Saturday, November 15, 2008

It's a man's world...

I recently stumbled across the GenderAnalyzer, a text classifier that according to their description “has been trained on blogs written by men and women” and “uses Artificial Intelligence to determine if a homepage is written by a man or woman”.

So, I piped in some links from my blogroll. Here are the results, sorted by male-ness:


And here is the absolute high-score of male-ness:

Yep.

Sorry Christine.

Having come so far I concluded that writing about science generally must count as an indicator for male-ness, and I discarded the 'GenderAnalyzer' as crap.

My homepage btw, is "quite gender neutral".

32 comments:

Christine said...

Evidently, the analyzer needs... calibration.

But, for the record, maybe it would be safe to declare that I am a woman, married to a man, having with him one children. :)
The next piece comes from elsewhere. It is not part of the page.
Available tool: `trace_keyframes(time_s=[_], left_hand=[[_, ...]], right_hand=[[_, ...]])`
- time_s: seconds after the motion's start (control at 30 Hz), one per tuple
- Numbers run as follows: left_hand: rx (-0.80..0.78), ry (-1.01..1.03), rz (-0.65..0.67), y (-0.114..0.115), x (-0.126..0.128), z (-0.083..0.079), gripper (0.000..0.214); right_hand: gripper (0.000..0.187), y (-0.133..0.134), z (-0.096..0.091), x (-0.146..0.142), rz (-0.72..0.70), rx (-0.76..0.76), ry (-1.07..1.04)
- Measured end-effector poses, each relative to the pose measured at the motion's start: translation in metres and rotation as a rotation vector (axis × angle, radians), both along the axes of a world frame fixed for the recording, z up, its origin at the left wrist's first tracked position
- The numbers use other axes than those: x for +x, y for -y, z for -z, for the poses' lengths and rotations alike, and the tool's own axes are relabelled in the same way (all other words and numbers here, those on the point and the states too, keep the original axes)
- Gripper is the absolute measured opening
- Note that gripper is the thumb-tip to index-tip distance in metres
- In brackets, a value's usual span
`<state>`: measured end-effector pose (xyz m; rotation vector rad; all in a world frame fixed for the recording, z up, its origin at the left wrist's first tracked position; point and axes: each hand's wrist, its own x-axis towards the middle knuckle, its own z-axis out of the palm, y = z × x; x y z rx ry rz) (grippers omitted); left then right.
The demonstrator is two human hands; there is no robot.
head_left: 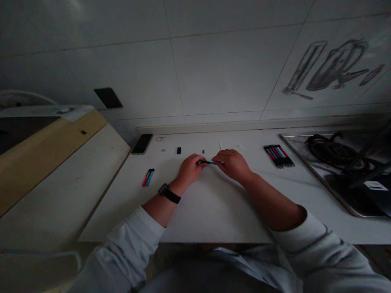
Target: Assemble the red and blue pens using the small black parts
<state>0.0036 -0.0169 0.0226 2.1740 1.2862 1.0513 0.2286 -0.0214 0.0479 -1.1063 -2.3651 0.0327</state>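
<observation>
Black with a teal band, a slim pen (210,162) is bridging my two hands, lying nearer the far edge of the desk (207,215) than its near edge. My left hand (191,169) is pinching the black end between thumb and fingers, and my right hand (232,165) is gripping the teal end; both grips are looking narrow, and the pen's tips are disappearing behind my fingers. Whether it is touching the desk or hanging just over it, I am not able to tell.

Judging by its thin, plastic-looking body, I am expecting it to feel light and stiff, a little slippery where it is smooth, and fragile only if I am bending it. Its two ends are seeming the best places to hold, with fingertips lined up along its length so that no sideways load is building.

Just beyond the pen, towards the far edge, a tiny black part (203,151) is lying; further left, two short black cylinders (179,150) are lying side by side. Beyond my right hand, a white strip (221,145) is pointing at the far edge. Red and blue pen barrels (148,178) are lying near the left edge, and a row of pens (278,156) is resting towards the right, beside the metal-rimmed hob (301,144).
</observation>
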Motion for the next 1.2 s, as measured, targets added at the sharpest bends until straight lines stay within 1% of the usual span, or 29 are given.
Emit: trace_keyframes(time_s=[0.1,0.17,0.23,0.33,0.4,0.47,0.53,0.6,0.67,0.73,0.8,0.93,1.2], left_hand=[[0.05,0.081,-0.043,-0.002,-0.003,0.001,0.005],[0.064,0.14,-0.074,-0.003,-0.004,0.003,0.006],[0.06,0.189,-0.106,-0.005,-0.006,0.005,0.009],[0.032,0.223,-0.135,-0.007,-0.006,0.008,0.01],[0.02,0.213,-0.099,-0.007,-0.005,0.008,0.009],[0.007,0.179,-0.028,-0.004,-0.002,0.006,0.006],[-0.02,0.138,0.054,0.001,0.0,0.002,0.006],[-0.057,0.116,0.141,0.005,0.002,-0.002,0.009],[-0.091,0.121,0.231,0.008,0.003,-0.005,0.013],[-0.118,0.121,0.274,0.008,0.003,-0.003,0.02],[-0.133,0.099,0.254,0.006,0.002,0.001,0.027],[-0.153,0.038,0.183,0.001,0.0,0.008,0.034],[-0.15,-0.08,0.171,0.002,0.001,0.007,0.03]], right_hand=[[0.025,0.0,-0.003,0.003,0.088,0.015,-0.136],[0.026,-0.001,-0.005,0.005,0.157,-0.011,-0.25],[0.025,-0.005,-0.005,0.007,0.2,-0.084,-0.381],[0.028,-0.014,0.0,0.007,0.216,-0.262,-0.644],[0.034,-0.018,0.004,0.005,0.183,-0.392,-0.849],[0.038,-0.019,0.006,0.002,0.117,-0.509,-1.023],[0.038,-0.017,0.006,-0.002,0.052,-0.601,-1.12],[0.039,-0.014,0.004,-0.005,0.014,-0.664,-1.152],[0.043,-0.013,0.003,-0.006,0.009,-0.68,-1.176],[0.048,-0.013,0.002,-0.004,0.044,-0.643,-1.224],[0.049,-0.016,0.002,-0.001,0.087,-0.589,-1.283],[0.042,-0.021,0.001,0.007,0.121,-0.557,-1.313],[0.037,-0.025,0.002,0.014,0.137,-0.511,-1.316]])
BTW, have you noticed that (as far as I can tell) there is only one woman in the FQXi essay contest, among 50+ participants so far?
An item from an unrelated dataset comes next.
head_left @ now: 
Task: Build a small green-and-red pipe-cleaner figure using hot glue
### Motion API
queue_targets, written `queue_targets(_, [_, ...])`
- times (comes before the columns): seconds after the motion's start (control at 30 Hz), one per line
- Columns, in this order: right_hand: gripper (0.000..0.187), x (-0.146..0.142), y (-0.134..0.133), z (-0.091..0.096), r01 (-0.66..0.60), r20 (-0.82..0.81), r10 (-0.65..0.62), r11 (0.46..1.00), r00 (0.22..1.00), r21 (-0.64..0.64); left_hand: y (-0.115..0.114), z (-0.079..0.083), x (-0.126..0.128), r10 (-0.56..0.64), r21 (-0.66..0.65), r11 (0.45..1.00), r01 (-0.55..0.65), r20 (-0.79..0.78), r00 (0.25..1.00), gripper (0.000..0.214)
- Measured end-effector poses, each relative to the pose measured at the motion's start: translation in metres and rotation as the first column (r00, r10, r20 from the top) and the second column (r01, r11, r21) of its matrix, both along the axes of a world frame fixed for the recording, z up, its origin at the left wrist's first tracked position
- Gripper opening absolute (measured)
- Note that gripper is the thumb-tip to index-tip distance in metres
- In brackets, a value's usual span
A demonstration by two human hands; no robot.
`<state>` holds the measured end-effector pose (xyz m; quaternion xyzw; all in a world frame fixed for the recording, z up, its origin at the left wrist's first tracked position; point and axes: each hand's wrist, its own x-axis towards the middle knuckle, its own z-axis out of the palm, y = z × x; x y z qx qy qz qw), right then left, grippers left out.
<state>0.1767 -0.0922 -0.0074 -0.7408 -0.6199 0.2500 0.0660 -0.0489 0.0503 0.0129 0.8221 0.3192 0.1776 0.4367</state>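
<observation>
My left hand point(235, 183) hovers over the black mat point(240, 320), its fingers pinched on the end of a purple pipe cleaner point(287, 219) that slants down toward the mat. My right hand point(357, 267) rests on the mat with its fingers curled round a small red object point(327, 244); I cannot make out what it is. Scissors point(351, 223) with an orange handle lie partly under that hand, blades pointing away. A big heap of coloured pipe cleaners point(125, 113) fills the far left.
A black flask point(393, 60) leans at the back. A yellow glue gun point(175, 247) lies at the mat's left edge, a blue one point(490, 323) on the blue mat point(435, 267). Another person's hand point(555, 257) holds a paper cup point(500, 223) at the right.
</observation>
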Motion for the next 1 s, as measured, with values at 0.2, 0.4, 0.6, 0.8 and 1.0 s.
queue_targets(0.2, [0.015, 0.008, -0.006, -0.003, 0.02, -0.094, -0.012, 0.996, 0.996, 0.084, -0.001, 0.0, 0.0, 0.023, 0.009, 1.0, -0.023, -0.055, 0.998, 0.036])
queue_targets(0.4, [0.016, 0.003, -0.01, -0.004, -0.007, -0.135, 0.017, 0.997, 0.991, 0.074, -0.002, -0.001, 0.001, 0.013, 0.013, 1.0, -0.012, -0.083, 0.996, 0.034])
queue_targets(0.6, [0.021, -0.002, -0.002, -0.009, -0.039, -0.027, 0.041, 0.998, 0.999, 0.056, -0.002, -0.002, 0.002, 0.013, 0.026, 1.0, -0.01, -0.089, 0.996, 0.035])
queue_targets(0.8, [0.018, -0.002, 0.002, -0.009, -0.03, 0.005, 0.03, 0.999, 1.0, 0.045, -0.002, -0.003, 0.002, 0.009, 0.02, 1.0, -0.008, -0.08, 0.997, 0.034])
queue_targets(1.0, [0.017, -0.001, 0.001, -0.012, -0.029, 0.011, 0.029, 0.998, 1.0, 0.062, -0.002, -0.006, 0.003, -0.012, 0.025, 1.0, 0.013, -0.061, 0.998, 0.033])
Of course, you can infer who that woman is.

Best,
Christine

Bee said...

Hey Christine,

Good luck with the contest! I hope they have another one next year, maybe with a topic that I can better relate to. Best,

B.

Christine said...

Thanks! Well, I hoped to see your essay there. You still have... time.

Best,
Christine
PS- After a moment's thought, it must have been the "Garrett Lisi and Jacques Distler debates" that I have copied and pasted there. It must have been them... It must have been them...[tears and drama follows with a desolate violin in the background...] :)

Bee said...

Humm. Will see if could cook together my fuzzy thoughts on the nature of time to something essay-like. I am probably way too conservative for these folks. As far as I am concerned time is a dimension, and it's fundamentally so, period.
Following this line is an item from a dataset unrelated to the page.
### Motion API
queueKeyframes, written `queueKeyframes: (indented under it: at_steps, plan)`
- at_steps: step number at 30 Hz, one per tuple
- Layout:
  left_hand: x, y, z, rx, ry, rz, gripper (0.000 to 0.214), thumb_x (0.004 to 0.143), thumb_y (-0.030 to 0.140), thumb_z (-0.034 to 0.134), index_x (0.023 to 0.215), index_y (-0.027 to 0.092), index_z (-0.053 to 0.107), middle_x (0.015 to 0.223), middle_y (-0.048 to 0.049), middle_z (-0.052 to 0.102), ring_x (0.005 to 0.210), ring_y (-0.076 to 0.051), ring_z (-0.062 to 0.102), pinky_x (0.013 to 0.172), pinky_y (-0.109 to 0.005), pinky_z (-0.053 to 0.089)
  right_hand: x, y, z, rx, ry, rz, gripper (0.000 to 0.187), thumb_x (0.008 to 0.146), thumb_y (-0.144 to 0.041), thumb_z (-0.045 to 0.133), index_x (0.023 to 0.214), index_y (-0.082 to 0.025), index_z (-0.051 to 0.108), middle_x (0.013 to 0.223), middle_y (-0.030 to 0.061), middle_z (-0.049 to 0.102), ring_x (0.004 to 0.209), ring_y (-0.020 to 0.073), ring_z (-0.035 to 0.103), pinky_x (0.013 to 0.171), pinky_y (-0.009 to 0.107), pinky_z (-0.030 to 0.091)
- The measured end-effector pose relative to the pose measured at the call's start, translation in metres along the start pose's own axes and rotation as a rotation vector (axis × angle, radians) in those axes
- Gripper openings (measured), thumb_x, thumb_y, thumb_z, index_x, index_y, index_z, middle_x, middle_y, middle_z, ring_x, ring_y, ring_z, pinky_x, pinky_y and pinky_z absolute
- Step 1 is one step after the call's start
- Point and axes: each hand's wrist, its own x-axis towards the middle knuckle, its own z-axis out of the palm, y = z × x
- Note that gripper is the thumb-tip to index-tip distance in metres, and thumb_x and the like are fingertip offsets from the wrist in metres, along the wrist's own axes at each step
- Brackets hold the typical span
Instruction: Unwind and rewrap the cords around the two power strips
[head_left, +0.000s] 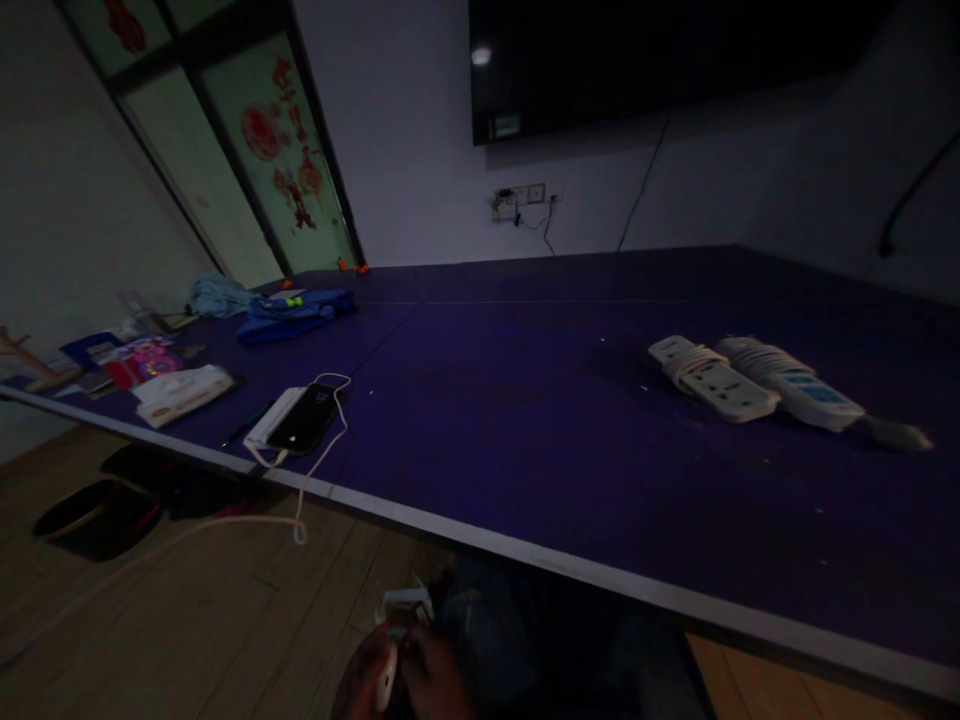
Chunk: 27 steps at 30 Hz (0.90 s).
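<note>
Both my hands are low at the bottom edge of the view, below the table's near edge and over my lap. My left hand and my right hand are pressed together, fingers curled around a small white object. A white plug-like piece sticks up just above them. The light is dim, so the fingers are hard to separate.
A blue table-tennis table fills the view. A black phone lies on a white pack with a white cable hanging over the edge. Two power strips lie at right. A tissue pack, clothes and clutter sit at left.
</note>
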Motion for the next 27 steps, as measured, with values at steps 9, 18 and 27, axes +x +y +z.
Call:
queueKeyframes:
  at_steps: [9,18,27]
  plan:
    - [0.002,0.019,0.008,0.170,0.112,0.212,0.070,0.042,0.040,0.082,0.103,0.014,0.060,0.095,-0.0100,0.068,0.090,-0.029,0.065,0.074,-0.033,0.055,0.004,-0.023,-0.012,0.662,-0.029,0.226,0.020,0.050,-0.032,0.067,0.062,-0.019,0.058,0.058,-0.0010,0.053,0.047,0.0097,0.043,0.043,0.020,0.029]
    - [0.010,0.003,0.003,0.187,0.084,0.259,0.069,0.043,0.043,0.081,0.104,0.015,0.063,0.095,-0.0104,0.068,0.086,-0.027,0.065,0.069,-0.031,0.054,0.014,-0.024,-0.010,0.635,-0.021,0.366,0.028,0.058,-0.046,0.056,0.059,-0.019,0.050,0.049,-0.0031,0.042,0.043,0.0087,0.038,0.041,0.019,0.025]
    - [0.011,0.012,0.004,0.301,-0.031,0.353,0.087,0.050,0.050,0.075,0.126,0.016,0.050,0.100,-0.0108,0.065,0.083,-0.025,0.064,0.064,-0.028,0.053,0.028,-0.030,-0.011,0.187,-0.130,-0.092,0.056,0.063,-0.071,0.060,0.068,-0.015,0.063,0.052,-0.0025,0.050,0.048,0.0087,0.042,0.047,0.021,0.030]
Maybe set the background color to pink and try again ;-)

Christine said...

As far as I am concerned time is a dimension, and it's fundamentally so, period.

Well, keep that one for the "shortest definition of time" contest. The present one you should elaborate more (but in less than 10 pages or 5.000 words...) :)

Maybe set the background color to pink and try again ;-)

I refuse! I refuse!

Kea said...

Well, I'm 72% likely female, according to the analyser.

SoloGen said...

This is not so unnatural. I guess they assign maleness/femaleness probabilities to a collection of words in their database, and then compute the likelihood score.
And if those specific words have been usually used by men, which is really not a surprise, their scores would be just off.

Giotis said...

"I am probably way too conservative for these folks."

Bee no! Nowadays radical is mainstream and the conservative approach is revolutionary. So do file your essay, you have many chances of winning this.

tpe said...

Hmm. I'm only 61% male, it seems, which is rather shattering. I was going to come in here and kick over your furniture and act extravagantly tough and sweary. Now I find that I have to act at least 39% reasonable. Nightmare. And so, whilst I can't exactly raise my knuckles to shake your hand, I'm surely able to say "hello, toptastic blog, greetings from Ireland" and "grunt".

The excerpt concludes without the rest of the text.